I picked up my bag and slung it over my shoulder. There was no good way to do this, so I might as well do it quickly.

‘Claude,’ I said, ‘here’s the thing. I’m not great at stuff like that. I hate taking risks. I’m scared of heights. When we went on that amazing date in the hot-air balloon I was so frightened I almost passed out.’

He stopped, turned to face me and put his hands on my shoulders. ‘Oh no. I had no idea, Kate. You should have said. I’d have never expected you to do something that made you uncomfortable.’

‘I know. I should have told you at the time. But I didn’t. I didn’t want you to think I was as much of a wuss as I am.’

The megawatt smile flared out again. ‘You’re no wuss. I’ve seen you in action at work. You’re a lioness. But lionesses don’t climb, right? So we’ll do something else. What would you like? Theatre? Dinner?’

I looked up at him. All the future I’d imagined for us – the luxury, the companionability, the kudos of being with a man who was such a prize by any measure – was promised to me in his handsome face.

‘No,’ I said. ‘You deserve someone who’ll go up in a hot-air balloon with you or climb six storeys and love it. You deserve a girl you can skydive and bungee jump with. You want to have adventures with someone as adventurous as you. And that’s not me. I’m sorry, Claude. But I’d cramp your style, and I don’t want to do that.’

And besides, I’m in love with someone else. But I didn’t say that, not yet. I would if I needed to, but I suspected I wouldn’t.

‘I see,’ he said, and I suspected he understood not only what I had said but also what I hadn’t. He turned away from me and we fell into step, making our way back to the office together. ‘I appreciate your honesty. But we’ll still be friends, yes?’

‘Friends. Of course.’

I knew – at least, I hoped – we would be. At least until he met some ballsy, daredevil woman who’d challenge him as much as he challenged her, and I’d fade into a distant memory – just someone he knew from work and briefly dated before realising it wasn’t going to work out.

And I realised that I, in those few minutes between eating sandwiches and returning to my desk, had taken a leap into the unknown, setting aside a future I thought was mine for the taking in favour of one that could hold anything at all.

Thirty-Four

As is always the way when starting a new job, I didn’t want to look like a shirker and be the first to leave, even though I still had very little actual work to do. So I lingered in the office until six thirty, perusing the HR manual and brand guidelines and reading emails I’d been copied into for no discernible reason other than that cc’ing multiple people apparently made the sender and their message feel more important.

At last, enough of my colleagues had logged out, gathered up their things and headed for the lift for me to feel able to do the same. I emerged into the warm summer evening and walked home, feeling the familiar tension across my shoulders from sitting at a desk all day, yawning from the unaccustomed fatigue of concentrating on important things and pretending to concentrate on unimportant ones.

A nice, quiet evening at home was what I needed, I told myself. A healthy, solitary dinner and an early night. It was what the rest of my life held, so I might as well get used to it again.

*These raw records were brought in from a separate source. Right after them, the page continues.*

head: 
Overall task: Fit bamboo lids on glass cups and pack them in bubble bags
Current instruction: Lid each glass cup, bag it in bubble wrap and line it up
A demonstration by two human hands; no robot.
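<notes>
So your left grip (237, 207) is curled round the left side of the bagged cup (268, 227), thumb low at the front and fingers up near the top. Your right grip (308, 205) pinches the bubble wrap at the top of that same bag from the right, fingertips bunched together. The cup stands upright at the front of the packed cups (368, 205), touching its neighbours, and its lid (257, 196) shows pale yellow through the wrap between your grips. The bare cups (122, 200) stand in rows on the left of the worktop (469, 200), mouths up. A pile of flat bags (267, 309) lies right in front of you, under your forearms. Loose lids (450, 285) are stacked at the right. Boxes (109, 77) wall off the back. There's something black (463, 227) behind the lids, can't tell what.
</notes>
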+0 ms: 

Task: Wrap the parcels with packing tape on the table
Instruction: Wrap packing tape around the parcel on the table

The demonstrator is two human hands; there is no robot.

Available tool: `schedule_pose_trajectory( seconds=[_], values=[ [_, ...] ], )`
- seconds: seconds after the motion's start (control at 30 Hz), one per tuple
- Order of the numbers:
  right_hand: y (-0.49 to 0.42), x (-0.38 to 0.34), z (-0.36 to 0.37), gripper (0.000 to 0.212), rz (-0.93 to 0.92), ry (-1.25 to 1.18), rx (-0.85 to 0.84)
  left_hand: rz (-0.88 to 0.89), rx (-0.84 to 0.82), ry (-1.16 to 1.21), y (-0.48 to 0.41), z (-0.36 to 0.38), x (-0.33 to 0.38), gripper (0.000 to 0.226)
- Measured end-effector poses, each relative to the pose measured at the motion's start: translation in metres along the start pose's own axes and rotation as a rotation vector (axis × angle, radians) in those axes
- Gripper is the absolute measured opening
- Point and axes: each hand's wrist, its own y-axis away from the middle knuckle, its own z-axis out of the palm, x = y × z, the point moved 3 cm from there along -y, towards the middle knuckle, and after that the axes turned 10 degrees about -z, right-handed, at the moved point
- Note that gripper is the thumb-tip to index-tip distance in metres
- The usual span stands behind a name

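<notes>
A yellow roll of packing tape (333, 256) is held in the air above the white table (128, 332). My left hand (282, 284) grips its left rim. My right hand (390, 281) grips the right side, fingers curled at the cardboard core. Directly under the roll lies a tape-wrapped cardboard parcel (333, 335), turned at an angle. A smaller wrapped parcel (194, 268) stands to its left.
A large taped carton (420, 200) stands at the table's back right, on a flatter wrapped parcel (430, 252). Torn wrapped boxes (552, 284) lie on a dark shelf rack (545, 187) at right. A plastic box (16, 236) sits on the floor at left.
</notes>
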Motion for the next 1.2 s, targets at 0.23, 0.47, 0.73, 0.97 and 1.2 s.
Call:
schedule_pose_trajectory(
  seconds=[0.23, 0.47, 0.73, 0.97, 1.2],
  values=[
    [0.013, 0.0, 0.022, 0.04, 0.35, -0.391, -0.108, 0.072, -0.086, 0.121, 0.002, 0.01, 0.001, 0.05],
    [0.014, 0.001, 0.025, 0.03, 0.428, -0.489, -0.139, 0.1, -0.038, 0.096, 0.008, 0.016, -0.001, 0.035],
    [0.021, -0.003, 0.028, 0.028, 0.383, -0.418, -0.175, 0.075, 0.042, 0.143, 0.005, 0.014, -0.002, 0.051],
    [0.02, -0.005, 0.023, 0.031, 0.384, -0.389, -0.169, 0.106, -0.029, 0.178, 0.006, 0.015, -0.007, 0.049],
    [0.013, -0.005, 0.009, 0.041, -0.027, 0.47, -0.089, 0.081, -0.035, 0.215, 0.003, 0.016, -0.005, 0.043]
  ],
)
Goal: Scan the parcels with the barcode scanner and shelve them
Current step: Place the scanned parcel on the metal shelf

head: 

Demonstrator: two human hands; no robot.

But, just as I was slipping the key into my front door, a woman emerged from the next-door flat. She was wearing jeans and trainers, and her hair was scraped back off her face. She was carrying an overflowing bag rattling with cans and bottles in one hand and a mop and bucket in the other.

Next-door’s cleaner, I thought. Poor woman must have had quite a job on her hands.

‘Evening,’ I said, with a friendly smile.

But I was met with a stony glare. ‘You.’

I raised my eyebrows in surprise. ‘Can I help you?’

‘It’s you that needs help,’ she snapped. ‘Sex addiction is a real thing, you know.’

Light dawned. Not the cleaner, then, but Jintao’s tenant, who’d broken the terms of their contract by subletting the apartment. When I’d checked the Airbnb listing earlier, I’d discovered that it had been removed – either Daniel’s and my cunning plan or Jintao’s strongly worked email had done the job.

There was no point getting into an argument with her – whatever fight there’d been between us, I’d clearly already won.

So I smiled confidingly. ‘You know how it is. Sometimes passion just gets the better of you.’

‘Three hours,’ she said. ‘Night after night. I’m amazed you can walk.’

‘I am a bit stiff, now you mention it. Although not as stiff as my partner’s going to be when he comes round later, haha.’

‘Jesus,’ she muttered. ‘Inflicting your sex life on other people. It’s just disgusting.’

‘Pure filth,’ I said brightly. ‘Speaking of which, this corridor could do with a going-over, while you’re about it. Have a lovely evening – I certainly intend to.’

And, with a cheery smile, I swung open the door and stepped into the blissful silence of my flat. But my quiet evening in didn’t go quite according to plan.